Я осмотрел деревянные двери — панели гладкие на ощупь, свежепокрашенные, только-только со склада. На сверкающих хромированных петлях не было ни царапинки — их недавно вставили в старую раму. Я рукой смахнул остававшиеся передо мной крупинки и стал ощупывать цементную площадку перед дверью. По гладкому цементу недавно прошлись абразивной щеткой, и металлические щетинки оставили на твердой поверхности едва заметные канавки, словно кто-то хотел уничтожить пятна или выбоины.

Я ощупал пули и пришел к выводу, что деформировались они вовсе не от удара о деревянную дверь или о содержимое мешков. Всю убойную силу этих пуль поглотил более крупный объект с костной начинкой. Охранник или заложник упал у дверей этой насосной, а потом был расстрелян с близкого расстояния — сам застрелился или убит кем-то другим.

Я услышал стрекот цикад в саду семейства Ясуда и увидел, как над кортом мелькают стрекозы. Если верить Уайльдеру Пенроузу, трое заложников были убиты в гараже. Я представил себе скоротечную перестрелку перед домом, где на последнем рубеже обороны Дэвид Гринвуд отбивал натиск охранников и жандармов. Убийство заложников было актом отчаяния, и он, сделав это, сел перед насосной, готовый покончить с собой. Он посмотрел в последний раз в небеса Лазурного берега, и тут в игру вступили полицейские снайперы.

Но никто не смог бы сделать два выстрела, приставив винтовку к собственной груди и нажимая на спусковой крючок большим пальцем. Кто бы ни был жертвой, но у плавательного бассейна перед этим тихим и изящным домом произошла расправа.

По дороге курсировал «рейндж-ровер» службы безопасности, и водитель, проезжая мимо, приветственно махнул мне рукой. Я стоял у гаража с пультом в руке. Дверь бесшумно пошла вверх, и внутрь хлынул свет, заполнив собой пространство на три автомобиля, с деревянными полками на задней стенке.

Хотя Пенроуз и убеждал нас, что гараж перестроен, основа осталась нетронутой. Бетонный пол был залит по меньшей мере года за три до нашего приезда — на нем остались пятна от масла, вытекавшего из самых дорогих на Лазурном берегу автомобилей. На полках я разглядел канистры с антифризом, а рядом — бутылки с жидкостью для бачка омывателя и инструкцию владельцу «опель-дипломата».

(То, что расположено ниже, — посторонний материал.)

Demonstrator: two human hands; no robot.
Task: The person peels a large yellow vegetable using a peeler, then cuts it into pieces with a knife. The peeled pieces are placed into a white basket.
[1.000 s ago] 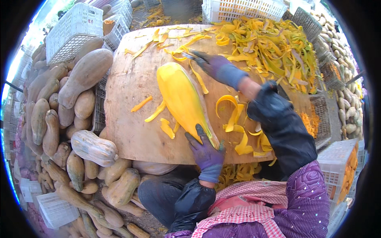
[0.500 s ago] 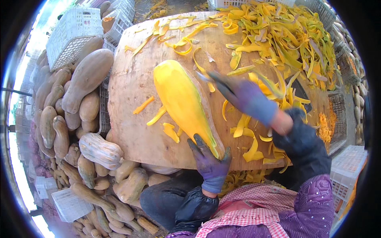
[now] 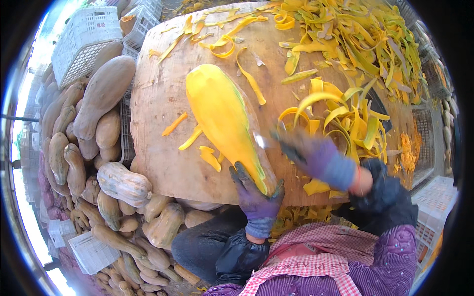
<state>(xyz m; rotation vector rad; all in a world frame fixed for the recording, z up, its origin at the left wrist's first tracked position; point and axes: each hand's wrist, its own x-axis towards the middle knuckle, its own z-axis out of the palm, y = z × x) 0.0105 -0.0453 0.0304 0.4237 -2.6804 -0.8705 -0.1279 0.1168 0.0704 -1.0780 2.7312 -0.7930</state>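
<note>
A large, long-necked squash lies on the wooden board, its narrow end toward me. Most of its upper face is bare yellow-orange, while a strip of skin remains along its right side. My left hand, in a purple glove with dark fingers, grips the narrow end, thumb on the right. Just right of the squash, my gloved right hand is closed around a peeler, smeared by motion; only a bright glint of its blade shows near the skin. Curled peel strips lie beyond that hand.
A big heap of peel covers the board's far right. Unpeeled squashes crowd the left side and the floor. White plastic crates stand at the far left, with another crate at the right.
My right hand has come nearer to me along the squash's right side with the peeler. More peel lies curled to the right. My left hand keeps its hold on the narrow end.
</note>
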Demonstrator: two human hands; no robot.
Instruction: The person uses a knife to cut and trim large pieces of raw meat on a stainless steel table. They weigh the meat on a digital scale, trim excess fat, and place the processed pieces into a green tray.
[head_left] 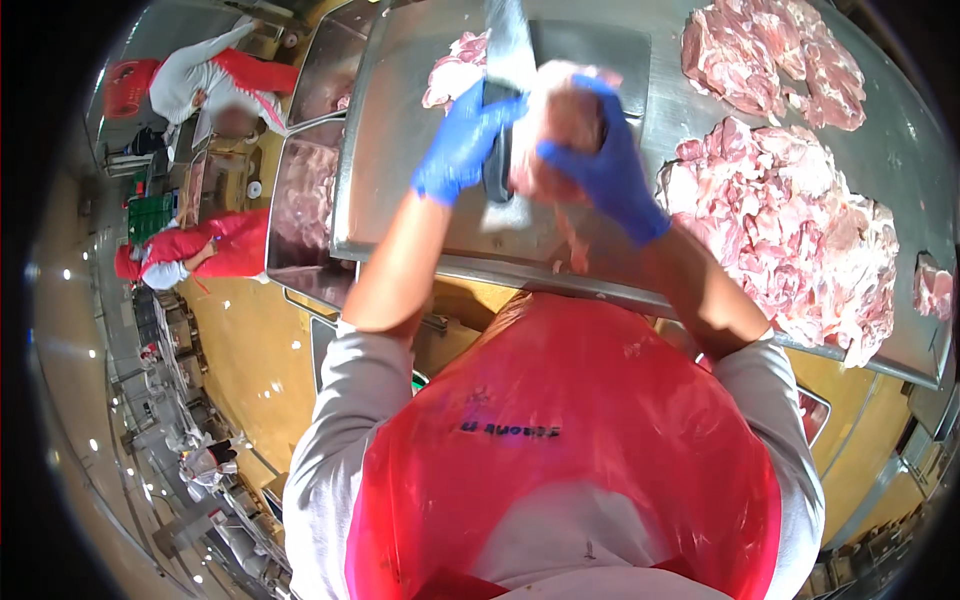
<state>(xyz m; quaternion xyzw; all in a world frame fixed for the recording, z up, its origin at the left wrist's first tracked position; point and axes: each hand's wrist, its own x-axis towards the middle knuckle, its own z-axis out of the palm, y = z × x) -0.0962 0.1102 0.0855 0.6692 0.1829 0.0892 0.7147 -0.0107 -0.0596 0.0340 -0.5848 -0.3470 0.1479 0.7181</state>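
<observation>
My left hand (455, 150), in a blue glove, is closed around the black handle of a knife (511, 48). The broad, shiny blade points away from me. Beside it, my right hand (610, 165), also gloved in blue, grips a piece of raw meat (557, 130) that is slightly blurred. The meat is right next to the knife handle; whether they touch I cannot tell. Beyond my left hand lies a smaller portion of pink meat (458, 72). A thin scrap of meat (572, 245) shows below the held piece, near the table's front edge.
On the metal table (400, 215), a large heap of raw meat (785, 230) lies to the right, with more meat pieces (770, 55) behind it. Metal bins (303, 200) holding meat adjoin the left edge. Two people in red aprons (225, 245) are farther left.
</observation>
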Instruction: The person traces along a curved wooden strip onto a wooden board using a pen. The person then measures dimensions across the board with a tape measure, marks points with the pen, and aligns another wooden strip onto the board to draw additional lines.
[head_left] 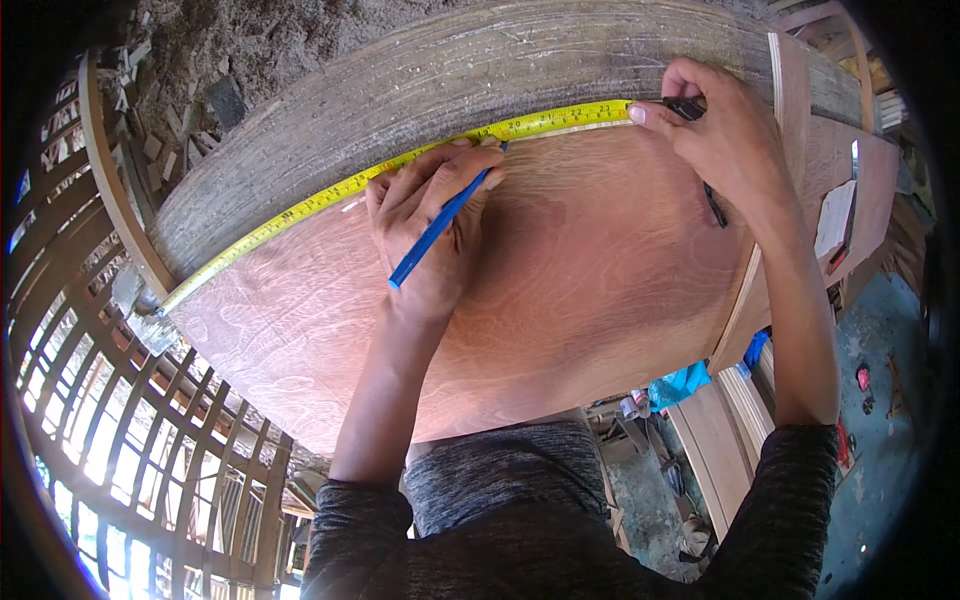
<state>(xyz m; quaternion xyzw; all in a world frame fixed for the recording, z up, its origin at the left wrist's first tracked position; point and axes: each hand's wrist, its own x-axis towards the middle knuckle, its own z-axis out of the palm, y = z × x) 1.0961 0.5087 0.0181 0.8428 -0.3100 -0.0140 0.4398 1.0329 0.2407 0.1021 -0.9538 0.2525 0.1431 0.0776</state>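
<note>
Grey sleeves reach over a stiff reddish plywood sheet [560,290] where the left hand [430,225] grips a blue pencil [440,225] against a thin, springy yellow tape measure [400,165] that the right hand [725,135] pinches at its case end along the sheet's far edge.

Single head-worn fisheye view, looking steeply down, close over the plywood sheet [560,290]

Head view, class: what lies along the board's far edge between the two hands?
Head view: the yellow tape measure spans from left hand to right hand.
</note>
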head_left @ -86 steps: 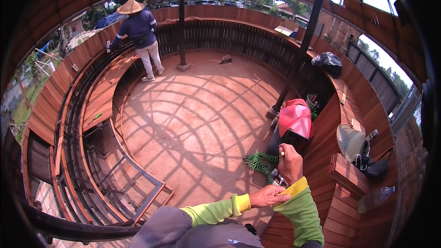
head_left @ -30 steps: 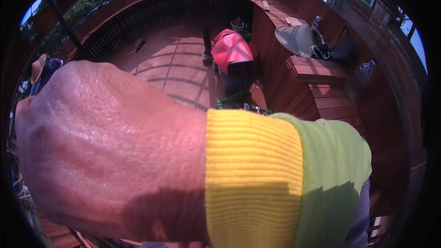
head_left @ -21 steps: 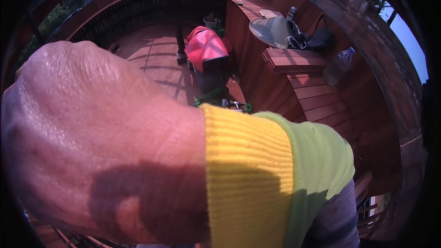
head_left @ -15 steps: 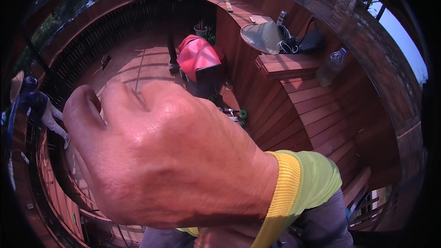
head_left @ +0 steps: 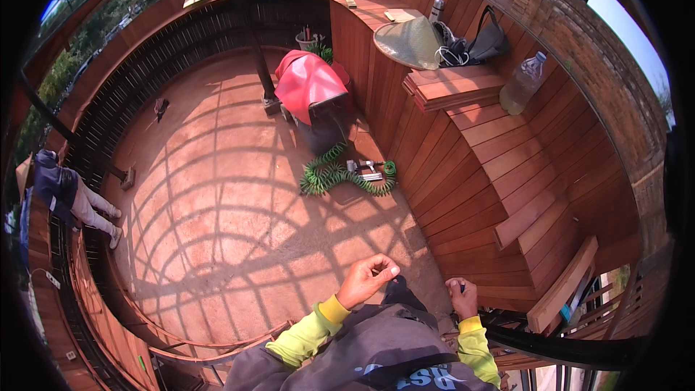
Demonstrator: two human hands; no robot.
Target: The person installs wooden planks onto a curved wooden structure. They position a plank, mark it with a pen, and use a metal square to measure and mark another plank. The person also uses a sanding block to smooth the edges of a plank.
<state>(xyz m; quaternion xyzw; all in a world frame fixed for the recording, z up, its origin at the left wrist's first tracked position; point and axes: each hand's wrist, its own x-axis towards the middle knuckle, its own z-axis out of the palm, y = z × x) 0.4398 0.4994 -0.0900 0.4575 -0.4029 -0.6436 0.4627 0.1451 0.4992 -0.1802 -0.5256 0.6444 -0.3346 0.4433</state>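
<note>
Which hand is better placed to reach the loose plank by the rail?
Right. The right hand grips a small dark object, so it may need emptying first, but it sits close to the plank. The left hand is curled over the floor, farther off.

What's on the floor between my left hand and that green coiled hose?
In the head view, nothing lies between the left hand and the green coiled hose: only bare reddish floor crossed by lattice shadows.

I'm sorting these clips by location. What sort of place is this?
Probably an outdoor curved wooden deck under construction: loose planks stacked on the curved bench, a coiled green hose on the floor, trees beyond the railing.
</note>
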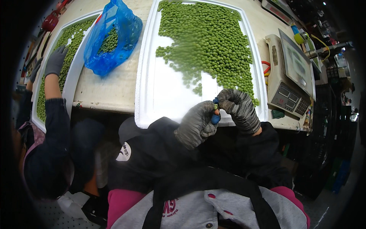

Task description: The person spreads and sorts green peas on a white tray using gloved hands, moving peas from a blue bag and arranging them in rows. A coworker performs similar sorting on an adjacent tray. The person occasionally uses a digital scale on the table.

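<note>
My left hand [196,124], in a grey knit glove with blue fingertips, is closed at the near edge of a white foam tray [143,84]. Beside it my right hand [239,108], gloved in the same way, has its fingers curled into a pinch. The fingertips of both hands meet around a small yellow-green bit [215,107], too small to name for sure. Green peas [206,36] cover the far and right parts of the tray, just beyond my hands. Part of the white bottom shows at the near left.
A blue plastic bag [127,42] holding peas stands left of the tray. Further left, a co-worker's gloved hands [56,61] reach over a second foam tray [78,63] of peas. A weighing scale [288,91] sits at the right, near the table's front edge.
</note>
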The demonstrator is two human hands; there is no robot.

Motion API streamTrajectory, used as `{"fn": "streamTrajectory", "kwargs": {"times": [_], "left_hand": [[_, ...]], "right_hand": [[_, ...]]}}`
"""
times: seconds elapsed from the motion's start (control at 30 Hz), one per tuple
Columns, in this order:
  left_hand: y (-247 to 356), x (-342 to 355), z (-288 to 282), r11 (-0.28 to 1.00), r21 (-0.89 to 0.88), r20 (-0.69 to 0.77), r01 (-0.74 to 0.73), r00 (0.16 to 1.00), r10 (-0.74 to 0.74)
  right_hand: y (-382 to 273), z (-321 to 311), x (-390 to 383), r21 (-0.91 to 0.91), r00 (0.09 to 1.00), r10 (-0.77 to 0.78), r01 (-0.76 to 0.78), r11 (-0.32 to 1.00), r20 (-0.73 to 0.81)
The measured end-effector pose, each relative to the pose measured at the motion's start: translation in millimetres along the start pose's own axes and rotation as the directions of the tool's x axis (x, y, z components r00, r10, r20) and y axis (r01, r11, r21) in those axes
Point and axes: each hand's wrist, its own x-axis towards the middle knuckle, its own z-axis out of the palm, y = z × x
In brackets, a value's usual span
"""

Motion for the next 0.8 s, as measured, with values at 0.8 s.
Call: {"fn": "streamTrajectory", "kwargs": {"times": [0.8], "left_hand": [[25,1,2,0.944,0.037,0.212,-0.329,0.925,0.314]], "right_hand": [[-18,-21,-30,-0.149,0.995,-0.048,0.061,0.987,0.086]]}}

Я внимательно обследовал пол, потом осмотрел стены и потолок — нет ли там каких-нибудь следов стрельбы. Я попытался представить себе заложников, как они жмутся друг к другу, как щурятся от яркого света, когда Гринвуд в последний раз входит в гараж. Но ни выщербин от пуль, ни следов ремонта бетонных опор нигде не было видно, да и пол, судя по всему, никак не обновляли после трагедии.

Почти наверняка трое людей — злополучные шоферы и инженер — были убиты где-то в другом месте. Я подозревал, что по меньшей мере один из них был застрелен в саду, когда сидел, прислонившись спиной к дверям насосной.

Я опустил дверь гаража и оперся на теплую крышу «ягуара». Было начало седьмого, и первые машины потянулись из Канн в жилые кварталы Граса и Ле-Канне. Но в «Эдем-Олимпии» царила тишина — высокое начальство и обслуживающий его штат сотрудников оставались на рабочих местах. Джейн просила меня забрать ее из клиники в 7.30, когда завершатся последние встречи ее комитета.

Я вышел в сад. Мои руки и грудь покрывала испарина — так напугало меня увиденное в гараже. Я ожидал, что окажусь в камере ужасов, но обыденность заброшенного пространства ударяла по нервам куда сильнее, чем кровавые пятна на стенах.

Я стянул с себя рубашку и остановился перед трамплином. Успокаивая разгулявшиеся нервы, я всматривался в пегое дно, в этот спокойный и наполненный солнцем мир, существовавший только в глубинах бассейна. Плавунец ухватил тонущую муху и метнулся прочь. Когда поверхность успокоилась, я увидел блестящую завязь монетки — сверкающий глаз, ждущий меня.